■ Task to complete:
In the listing below, how many lines contain the word "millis"? Please respond with the number only.

╭─ Recorded data

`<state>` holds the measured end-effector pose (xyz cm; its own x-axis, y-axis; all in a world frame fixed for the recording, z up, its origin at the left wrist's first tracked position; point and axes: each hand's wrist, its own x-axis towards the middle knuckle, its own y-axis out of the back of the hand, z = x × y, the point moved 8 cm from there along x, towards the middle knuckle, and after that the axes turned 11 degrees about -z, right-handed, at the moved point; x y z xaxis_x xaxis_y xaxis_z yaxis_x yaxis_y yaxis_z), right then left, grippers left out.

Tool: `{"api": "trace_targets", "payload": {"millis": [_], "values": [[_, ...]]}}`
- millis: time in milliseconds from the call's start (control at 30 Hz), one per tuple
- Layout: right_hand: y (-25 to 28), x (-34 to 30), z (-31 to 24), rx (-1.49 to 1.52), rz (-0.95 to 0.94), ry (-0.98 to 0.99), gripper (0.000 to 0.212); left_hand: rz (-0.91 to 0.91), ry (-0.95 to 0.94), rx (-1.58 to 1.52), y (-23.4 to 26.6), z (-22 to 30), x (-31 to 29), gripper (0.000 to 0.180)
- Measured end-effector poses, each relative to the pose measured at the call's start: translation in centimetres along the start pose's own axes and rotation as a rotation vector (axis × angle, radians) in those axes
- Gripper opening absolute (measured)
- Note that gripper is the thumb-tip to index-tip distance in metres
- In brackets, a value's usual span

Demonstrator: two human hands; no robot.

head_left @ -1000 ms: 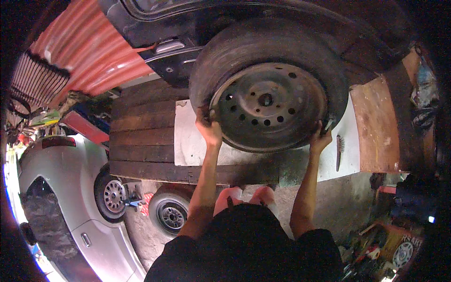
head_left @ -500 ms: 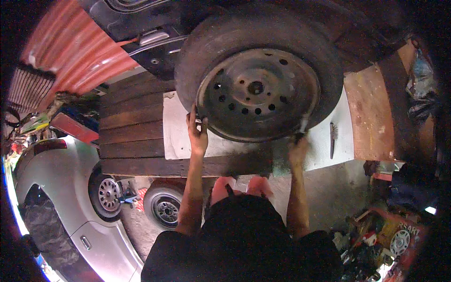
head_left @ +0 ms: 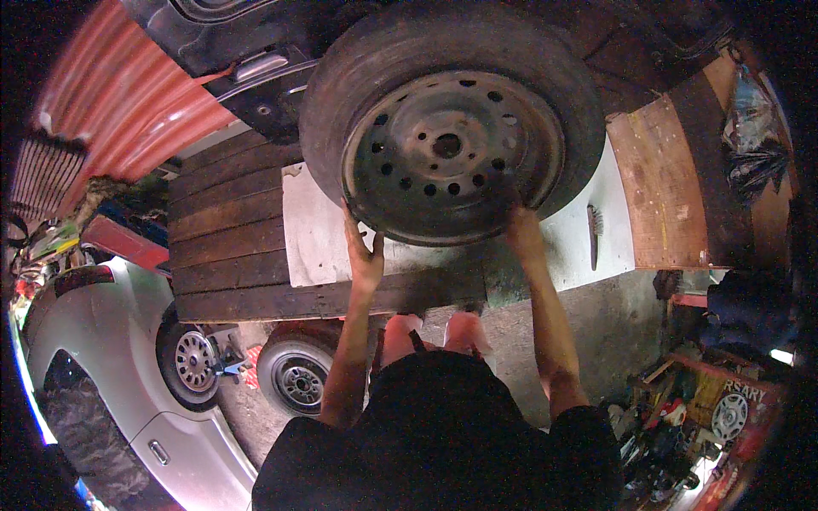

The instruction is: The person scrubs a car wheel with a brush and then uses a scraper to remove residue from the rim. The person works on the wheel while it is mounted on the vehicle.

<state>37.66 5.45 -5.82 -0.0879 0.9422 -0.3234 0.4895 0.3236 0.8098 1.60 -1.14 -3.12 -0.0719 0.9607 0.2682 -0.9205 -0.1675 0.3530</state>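
Observation:
A large tyre on a dark, worn steel wheel [head_left: 448, 196] stands tilted on a white board [head_left: 317, 243]. At its lower left edge is my left hand [head_left: 366, 260], its fingers stretched up against the wheel and its thumb apart. My right hand [head_left: 525, 236] is at the lower right of the steel rim, closed, with its fingertips blurred against the dark metal. What it holds, if anything, I cannot make out. To the right of that hand, a dark wire brush [head_left: 594, 237] lies on the white board.
The board rests on a dark plank bench [head_left: 230, 244]. A brown wooden panel [head_left: 660, 187] adjoins it on the right. Below left are a silver car [head_left: 128, 341] and a spare wheel [head_left: 298, 379] on the floor. A cluttered box [head_left: 724, 387] stands at lower right.
My right hand has moved up and left from the tyre's lower edge onto the rim. My left hand keeps its place at the wheel. The whole view has shifted slightly.

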Motion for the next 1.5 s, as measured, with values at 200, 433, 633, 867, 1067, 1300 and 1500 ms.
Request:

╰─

■ Output for this task:
2